= Exercise =
What is the number of lines in this listing that include "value"? Answer with that number only.

= Supplied data =
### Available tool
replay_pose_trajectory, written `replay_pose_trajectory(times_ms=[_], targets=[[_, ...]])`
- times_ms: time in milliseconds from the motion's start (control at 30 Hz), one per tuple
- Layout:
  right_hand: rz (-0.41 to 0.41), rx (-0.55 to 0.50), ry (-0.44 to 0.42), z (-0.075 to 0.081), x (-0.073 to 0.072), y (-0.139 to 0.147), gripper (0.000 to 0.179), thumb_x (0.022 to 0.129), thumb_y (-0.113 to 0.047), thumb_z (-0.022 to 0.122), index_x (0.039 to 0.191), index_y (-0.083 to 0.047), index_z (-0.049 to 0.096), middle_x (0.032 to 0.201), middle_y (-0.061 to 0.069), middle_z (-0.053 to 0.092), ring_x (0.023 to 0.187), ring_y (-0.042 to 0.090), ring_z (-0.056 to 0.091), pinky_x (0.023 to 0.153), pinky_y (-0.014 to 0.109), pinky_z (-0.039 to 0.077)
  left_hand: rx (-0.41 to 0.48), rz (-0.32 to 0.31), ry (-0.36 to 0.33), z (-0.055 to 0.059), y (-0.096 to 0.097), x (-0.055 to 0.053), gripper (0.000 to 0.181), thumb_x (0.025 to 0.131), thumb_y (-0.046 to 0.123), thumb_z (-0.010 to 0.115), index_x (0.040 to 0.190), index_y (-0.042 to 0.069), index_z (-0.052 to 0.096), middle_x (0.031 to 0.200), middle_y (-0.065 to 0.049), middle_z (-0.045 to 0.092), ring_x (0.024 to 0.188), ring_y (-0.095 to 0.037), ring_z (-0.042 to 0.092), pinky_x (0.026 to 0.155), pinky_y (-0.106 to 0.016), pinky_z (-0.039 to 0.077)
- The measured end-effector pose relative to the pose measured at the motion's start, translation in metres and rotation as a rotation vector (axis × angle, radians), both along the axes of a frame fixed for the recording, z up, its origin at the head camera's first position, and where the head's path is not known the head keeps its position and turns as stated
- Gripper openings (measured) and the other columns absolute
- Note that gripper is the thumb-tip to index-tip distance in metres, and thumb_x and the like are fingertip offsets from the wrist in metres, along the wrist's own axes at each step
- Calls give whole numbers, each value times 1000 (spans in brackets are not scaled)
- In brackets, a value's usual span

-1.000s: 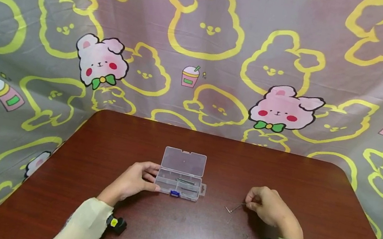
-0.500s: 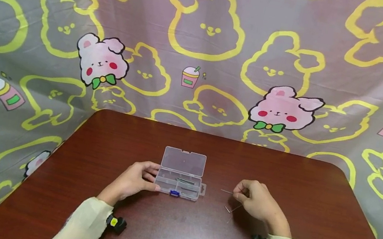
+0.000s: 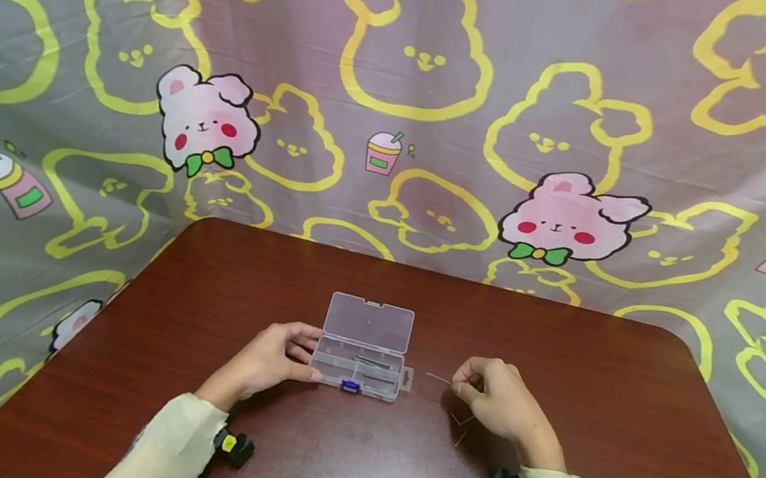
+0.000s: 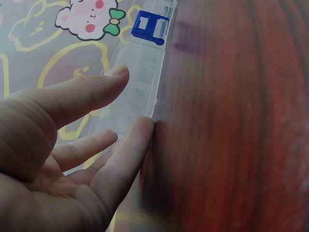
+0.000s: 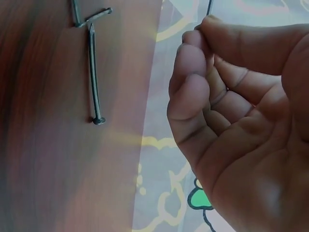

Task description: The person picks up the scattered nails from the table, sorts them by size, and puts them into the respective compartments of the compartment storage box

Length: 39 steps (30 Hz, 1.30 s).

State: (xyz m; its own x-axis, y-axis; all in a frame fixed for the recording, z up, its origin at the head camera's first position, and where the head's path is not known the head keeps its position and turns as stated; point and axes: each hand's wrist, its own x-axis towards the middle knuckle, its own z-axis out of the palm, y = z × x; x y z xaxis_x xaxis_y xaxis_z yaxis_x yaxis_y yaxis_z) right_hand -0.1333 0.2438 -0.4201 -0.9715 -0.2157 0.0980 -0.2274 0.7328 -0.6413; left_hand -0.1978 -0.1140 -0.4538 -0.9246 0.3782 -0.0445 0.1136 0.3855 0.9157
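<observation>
A clear plastic compartment box [image 3: 371, 393] with a blue latch [image 3: 350, 387] stands on the table, its lid [image 3: 369, 323] raised. Several thin nails [image 3: 372, 363] lie in its right-hand compartments. My left hand [image 3: 263, 363] holds the box's left end, thumb at the front corner and fingers along the side and back. To the right of the box, my right hand [image 3: 503, 403] pinches a nail [image 3: 438, 378] between thumb and fingertips; its free end points left toward the box. In the right wrist view, a long nail [image 5: 94, 72] and a shorter nail [image 5: 99, 15] lie on the tabletop.
The brown wooden table [image 3: 344, 469] has rounded far corners. Behind and beside it hangs a curtain [image 3: 456, 74] printed with bunnies and cups. Each wrist wears a small black camera, such as the left camera [image 3: 234, 446]. A hanging tab [image 3: 408, 379] sticks out from the box's right end.
My right hand has lifted a nail and moved left toward the box, uncovering loose nails on the table. My left hand and the box have stayed in place.
</observation>
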Motion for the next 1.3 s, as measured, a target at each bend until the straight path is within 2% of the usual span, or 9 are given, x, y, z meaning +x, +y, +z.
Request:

= Task output =
2